# Task instructions
Keep the images out while you retype all of the data exactly.

Top of Information given

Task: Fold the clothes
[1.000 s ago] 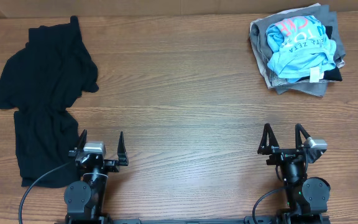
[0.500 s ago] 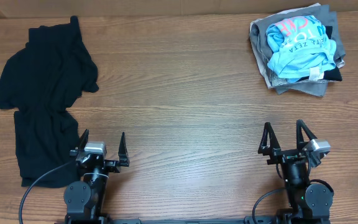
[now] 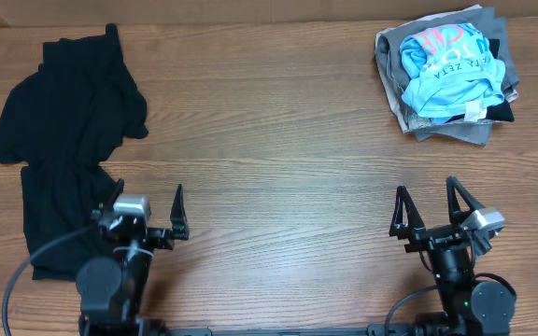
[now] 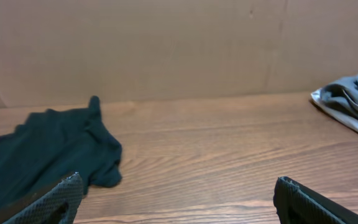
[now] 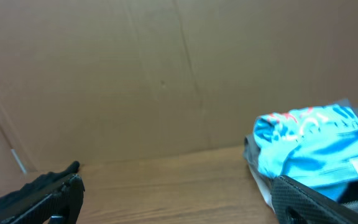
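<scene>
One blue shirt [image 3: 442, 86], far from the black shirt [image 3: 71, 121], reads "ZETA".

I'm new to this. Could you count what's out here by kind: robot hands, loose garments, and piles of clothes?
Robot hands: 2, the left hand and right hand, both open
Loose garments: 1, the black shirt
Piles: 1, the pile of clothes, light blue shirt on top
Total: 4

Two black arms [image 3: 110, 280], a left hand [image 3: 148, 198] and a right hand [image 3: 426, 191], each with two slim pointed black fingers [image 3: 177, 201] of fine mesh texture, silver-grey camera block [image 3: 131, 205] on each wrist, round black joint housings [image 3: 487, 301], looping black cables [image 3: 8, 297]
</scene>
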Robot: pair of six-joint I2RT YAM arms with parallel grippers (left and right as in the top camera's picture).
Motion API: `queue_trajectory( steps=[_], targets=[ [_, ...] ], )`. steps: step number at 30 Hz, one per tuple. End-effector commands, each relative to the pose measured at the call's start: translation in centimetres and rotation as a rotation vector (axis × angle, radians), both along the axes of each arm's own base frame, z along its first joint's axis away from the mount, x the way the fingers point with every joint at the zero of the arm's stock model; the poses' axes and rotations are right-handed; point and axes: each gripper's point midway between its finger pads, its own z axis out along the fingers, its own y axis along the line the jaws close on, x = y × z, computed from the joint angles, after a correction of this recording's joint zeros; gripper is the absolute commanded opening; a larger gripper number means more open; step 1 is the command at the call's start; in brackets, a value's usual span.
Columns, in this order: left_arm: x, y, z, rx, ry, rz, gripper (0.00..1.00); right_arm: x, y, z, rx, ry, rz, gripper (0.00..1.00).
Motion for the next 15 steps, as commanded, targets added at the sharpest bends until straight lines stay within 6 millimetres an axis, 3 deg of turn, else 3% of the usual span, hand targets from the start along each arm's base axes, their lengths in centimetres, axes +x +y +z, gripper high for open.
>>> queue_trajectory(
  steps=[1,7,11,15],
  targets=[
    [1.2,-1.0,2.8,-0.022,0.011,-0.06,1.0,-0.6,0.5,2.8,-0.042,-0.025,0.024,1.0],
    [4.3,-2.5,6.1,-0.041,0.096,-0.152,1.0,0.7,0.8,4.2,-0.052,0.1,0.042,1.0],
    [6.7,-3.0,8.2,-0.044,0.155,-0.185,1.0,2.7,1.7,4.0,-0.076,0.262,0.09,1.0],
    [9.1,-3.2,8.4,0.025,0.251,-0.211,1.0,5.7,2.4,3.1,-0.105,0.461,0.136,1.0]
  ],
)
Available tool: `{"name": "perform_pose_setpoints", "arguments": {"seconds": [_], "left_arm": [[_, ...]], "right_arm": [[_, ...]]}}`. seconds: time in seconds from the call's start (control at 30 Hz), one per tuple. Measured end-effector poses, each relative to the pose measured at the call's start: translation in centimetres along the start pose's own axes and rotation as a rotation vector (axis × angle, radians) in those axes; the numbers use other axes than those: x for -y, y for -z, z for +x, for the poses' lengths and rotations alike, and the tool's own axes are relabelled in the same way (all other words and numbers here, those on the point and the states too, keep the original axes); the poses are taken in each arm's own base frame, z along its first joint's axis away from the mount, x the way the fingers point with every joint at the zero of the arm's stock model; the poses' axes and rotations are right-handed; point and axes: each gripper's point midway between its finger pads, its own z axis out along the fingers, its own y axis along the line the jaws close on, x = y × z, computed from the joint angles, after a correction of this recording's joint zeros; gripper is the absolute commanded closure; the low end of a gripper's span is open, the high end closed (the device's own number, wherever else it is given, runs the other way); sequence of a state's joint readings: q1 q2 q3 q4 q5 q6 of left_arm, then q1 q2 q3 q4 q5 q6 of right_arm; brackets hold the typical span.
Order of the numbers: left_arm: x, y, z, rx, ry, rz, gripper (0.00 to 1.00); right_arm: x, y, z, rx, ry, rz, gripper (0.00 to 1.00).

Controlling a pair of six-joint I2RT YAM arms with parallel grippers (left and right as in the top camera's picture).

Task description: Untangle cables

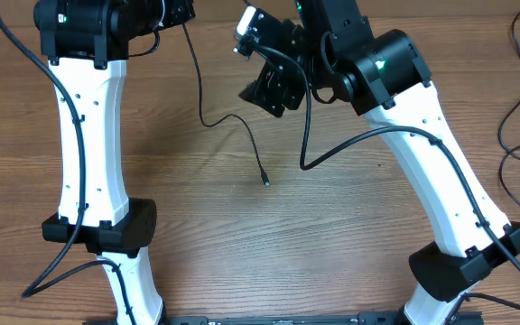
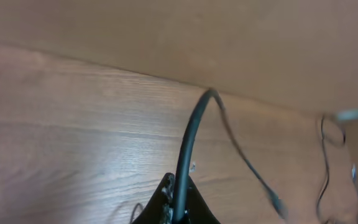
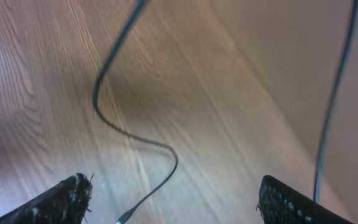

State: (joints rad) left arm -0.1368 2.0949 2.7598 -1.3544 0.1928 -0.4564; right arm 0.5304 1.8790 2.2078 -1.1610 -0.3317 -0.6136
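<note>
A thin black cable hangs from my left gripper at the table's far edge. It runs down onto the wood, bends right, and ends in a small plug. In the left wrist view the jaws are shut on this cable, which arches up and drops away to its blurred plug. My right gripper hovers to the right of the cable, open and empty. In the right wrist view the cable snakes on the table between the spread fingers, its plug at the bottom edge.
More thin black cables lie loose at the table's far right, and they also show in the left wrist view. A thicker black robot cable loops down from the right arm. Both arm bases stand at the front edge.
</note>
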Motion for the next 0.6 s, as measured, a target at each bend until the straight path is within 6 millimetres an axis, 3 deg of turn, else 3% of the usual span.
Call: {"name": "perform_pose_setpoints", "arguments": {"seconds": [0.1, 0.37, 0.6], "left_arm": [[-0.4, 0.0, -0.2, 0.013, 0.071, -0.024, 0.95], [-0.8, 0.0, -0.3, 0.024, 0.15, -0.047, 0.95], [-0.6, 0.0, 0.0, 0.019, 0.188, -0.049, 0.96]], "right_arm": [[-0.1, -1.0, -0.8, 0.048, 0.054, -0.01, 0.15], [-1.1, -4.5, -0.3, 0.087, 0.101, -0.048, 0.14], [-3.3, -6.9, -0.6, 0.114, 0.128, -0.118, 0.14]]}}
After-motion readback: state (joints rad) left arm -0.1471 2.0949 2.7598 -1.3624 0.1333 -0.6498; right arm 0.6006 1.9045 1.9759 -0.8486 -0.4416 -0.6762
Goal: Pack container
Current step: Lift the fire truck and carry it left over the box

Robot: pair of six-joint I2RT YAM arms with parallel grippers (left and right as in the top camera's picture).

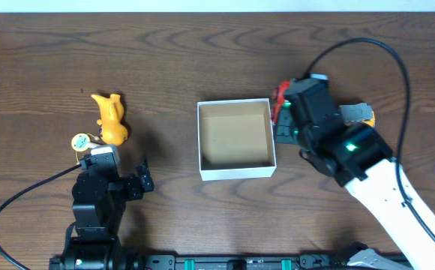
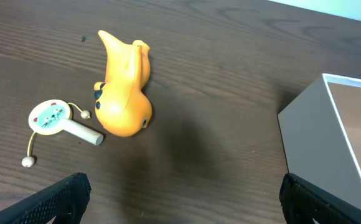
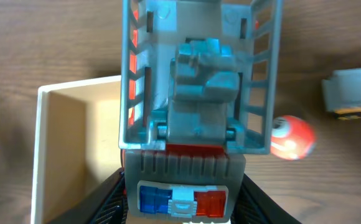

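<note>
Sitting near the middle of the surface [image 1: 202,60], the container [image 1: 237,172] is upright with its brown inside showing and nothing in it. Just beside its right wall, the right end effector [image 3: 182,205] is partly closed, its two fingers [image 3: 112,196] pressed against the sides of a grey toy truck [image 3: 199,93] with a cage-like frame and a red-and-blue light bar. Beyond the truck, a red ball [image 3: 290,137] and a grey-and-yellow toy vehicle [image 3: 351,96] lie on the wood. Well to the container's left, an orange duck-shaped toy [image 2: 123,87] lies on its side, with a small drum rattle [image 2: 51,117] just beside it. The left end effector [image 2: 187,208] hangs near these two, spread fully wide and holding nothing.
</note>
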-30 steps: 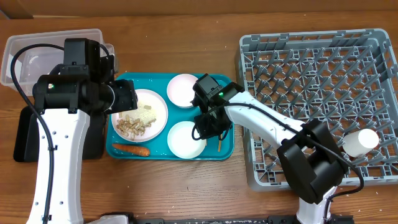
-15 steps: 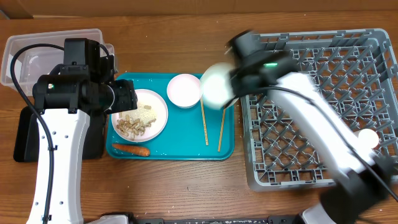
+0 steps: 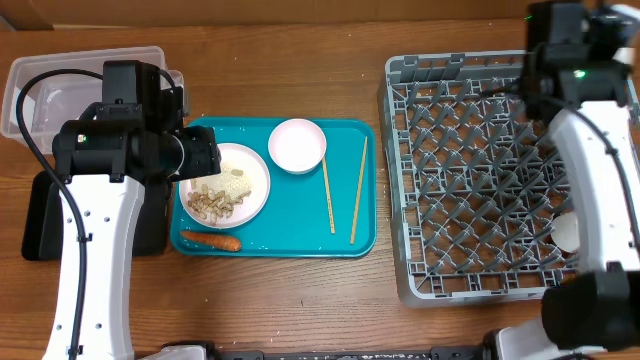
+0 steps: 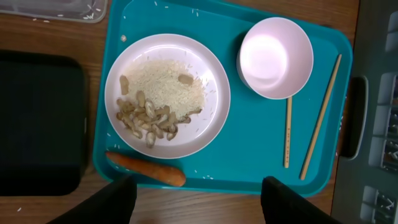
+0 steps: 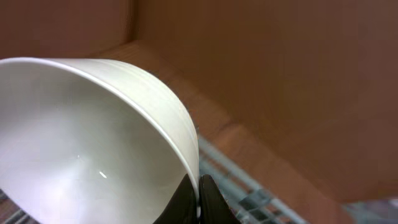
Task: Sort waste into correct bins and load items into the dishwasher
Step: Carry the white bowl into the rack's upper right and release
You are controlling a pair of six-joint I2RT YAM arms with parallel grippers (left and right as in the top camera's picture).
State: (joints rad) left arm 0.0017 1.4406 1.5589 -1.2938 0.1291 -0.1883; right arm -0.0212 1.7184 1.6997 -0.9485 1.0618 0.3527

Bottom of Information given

# Response area
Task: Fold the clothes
[1.000 s ago] 
[0.500 s ago] 
[now] 
[now] 
[now] 
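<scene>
One blue shirt [image 3: 442, 86], far from the black shirt [image 3: 71, 121], reads "ZETA".

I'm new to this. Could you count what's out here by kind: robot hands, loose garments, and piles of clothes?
Robot hands: 2, the left hand and right hand, both open
Loose garments: 1, the black shirt
Piles: 1, the pile of clothes, light blue shirt on top
Total: 4

Two black arms [image 3: 110, 280], a left hand [image 3: 148, 198] and a right hand [image 3: 426, 191], each with two slim pointed black fingers [image 3: 177, 201] of fine mesh texture, silver-grey camera block [image 3: 131, 205] on each wrist, round black joint housings [image 3: 487, 301], looping black cables [image 3: 8, 297]
</scene>
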Robot: pair of six-joint I2RT YAM arms with parallel grippers (left and right as in the top camera's picture).
Motion API: `queue_trajectory( steps=[_], targets=[ [_, ...] ], )`. steps: step number at 30 Hz, one per tuple. End-effector commands, each relative to the pose measured at the call's start: translation in centimetres and rotation as a rotation vector (axis × angle, radians), both along the axes of each arm's own base frame, z along its first joint's axis away from the mount, x the way the fingers point with every joint at the zero of the arm's stock model; the poses' axes and rotations are right-handed; point and axes: each gripper's point midway between its finger pads, its own z axis out along the fingers, its own y axis along the line the jaws close on, x = y × z, computed from the joint angles, after a correction of this recording's joint zeros; gripper is the absolute commanded opening; a larger gripper number means more open; step 1 is the command at the call's start; in brackets, a value's usual span.
Columns, in this order: left_arm: x, y, z, rx, ry, rz, gripper (0.00..1.00); right_arm: x, y, z, rx, ry, rz, gripper (0.00..1.00).
Motion for the next 15 steps, as commanded, targets added at the sharpest bends until straight lines stay within 6 millimetres an axis, 3 deg of turn, else 3% of the usual span, hand targets from the start along each arm's base axes, their lengths in centimetres, axes +x +y +z, gripper high for open.
>>> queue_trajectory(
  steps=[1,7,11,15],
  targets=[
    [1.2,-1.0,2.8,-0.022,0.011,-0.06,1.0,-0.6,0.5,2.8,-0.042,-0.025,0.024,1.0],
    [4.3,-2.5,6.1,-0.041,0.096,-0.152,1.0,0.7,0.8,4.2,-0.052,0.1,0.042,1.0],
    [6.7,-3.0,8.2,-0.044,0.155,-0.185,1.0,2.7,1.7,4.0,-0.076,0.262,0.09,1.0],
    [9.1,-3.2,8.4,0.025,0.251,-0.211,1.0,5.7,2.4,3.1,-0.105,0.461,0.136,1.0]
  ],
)
Available tool: `{"name": "perform_pose_setpoints", "arguments": {"seconds": [_], "left_arm": [[_, ...]], "right_arm": [[_, ...]]}}`. seconds: time in seconds from the call's start (control at 30 Hz), one per tuple. Measured end-effector poses, each relative to the pose measured at the call's start: translation in centimetres along the start pose's own axes and rotation as a rotation vector (axis × angle, radians) in those axes; the numbers use other axes than those: x for -y, y for -z, z for +x, for the poses' lengths and rotations alike, and the tool's own axes are relabelled in the same way (all other words and numbers here, those on the point and the states too, keep the original axes); the poses are taken in each arm's own base frame, z along its first joint's axis away from the mount, x the way the fingers point with every joint at the zero of the arm's stock model; the poses' axes and rotations are right-handed; point and axes: each gripper's point midway between its finger pads, its own z axis out along the fingers, its own y axis along the line the jaws close on, x = y × z, computed from the joint angles, after a correction of this recording's joint zeros; gripper is the absolute commanded closure; the low end of a gripper's span is open, the high end closed (the device's own number, wherever else it is given, runs the other way); sequence of a state's joint readings: q1 q2 q3 q4 q5 q6 of left_arm, then q1 q2 q3 q4 q5 q6 of right_arm; brackets hold the typical span.
Order of the numbers: left_arm: x, y, z, rx, ry, rz, gripper (0.00 to 1.00); right_arm: x, y, z, rx, ry, rz, gripper (0.00 to 1.00).

Controlling a pair of six-joint I2RT YAM arms with parallel grippers (left and right as in the top camera's picture).

Task description: Untangle cables


State: (joints rad) left arm -0.1368 2.0949 2.7598 -1.3544 0.1928 -0.4564; right arm 0.5304 1.8790 2.2078 -1.1610 -0.3317 -0.6136
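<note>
A thin black cable hangs from my left gripper at the table's far edge. It runs down onto the wood, bends right, and ends in a small plug. In the left wrist view the jaws are shut on this cable, which arches up and drops away to its blurred plug. My right gripper hovers to the right of the cable, open and empty. In the right wrist view the cable snakes on the table between the spread fingers, its plug at the bottom edge.
More thin black cables lie loose at the table's far right, and they also show in the left wrist view. A thicker black robot cable loops down from the right arm. Both arm bases stand at the front edge.
</note>
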Motion for the next 0.6 s, as measured, a target at each bend until the straight path is within 6 millimetres an axis, 3 deg of turn, else 3% of the usual span.
Call: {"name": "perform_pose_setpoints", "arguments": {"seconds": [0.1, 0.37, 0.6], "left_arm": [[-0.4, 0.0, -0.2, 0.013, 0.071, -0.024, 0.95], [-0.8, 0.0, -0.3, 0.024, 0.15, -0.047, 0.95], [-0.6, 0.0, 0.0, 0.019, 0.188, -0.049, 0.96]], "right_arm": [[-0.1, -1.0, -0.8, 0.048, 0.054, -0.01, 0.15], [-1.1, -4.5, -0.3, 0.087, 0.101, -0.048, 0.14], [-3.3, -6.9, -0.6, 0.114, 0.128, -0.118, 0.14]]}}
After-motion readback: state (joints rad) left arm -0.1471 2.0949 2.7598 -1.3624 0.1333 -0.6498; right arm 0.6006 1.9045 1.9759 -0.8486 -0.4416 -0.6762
Goal: Pack container
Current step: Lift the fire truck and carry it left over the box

Robot: pair of six-joint I2RT YAM arms with parallel grippers (left and right as in the top camera's picture).


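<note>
Sitting near the middle of the surface [image 1: 202,60], the container [image 1: 237,172] is upright with its brown inside showing and nothing in it. Just beside its right wall, the right end effector [image 3: 182,205] is partly closed, its two fingers [image 3: 112,196] pressed against the sides of a grey toy truck [image 3: 199,93] with a cage-like frame and a red-and-blue light bar. Beyond the truck, a red ball [image 3: 290,137] and a grey-and-yellow toy vehicle [image 3: 351,96] lie on the wood. Well to the container's left, an orange duck-shaped toy [image 2: 123,87] lies on its side, with a small drum rattle [image 2: 51,117] just beside it. The left end effector [image 2: 187,208] hangs near these two, spread fully wide and holding nothing.
</note>
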-30 steps: 
-15 steps: 
+0 steps: 
+0 steps: 
+0 steps: 
Task: Sort waste into correct bins and load items into the dishwasher
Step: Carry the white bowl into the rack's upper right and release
You are controlling a pair of six-joint I2RT YAM arms with parallel grippers (left and right as in the top camera's picture).
State: (joints rad) left arm 0.0017 1.4406 1.5589 -1.2938 0.1291 -0.1883; right arm -0.0212 1.7184 1.6997 -0.9485 1.0618 0.3527

This answer has no further content.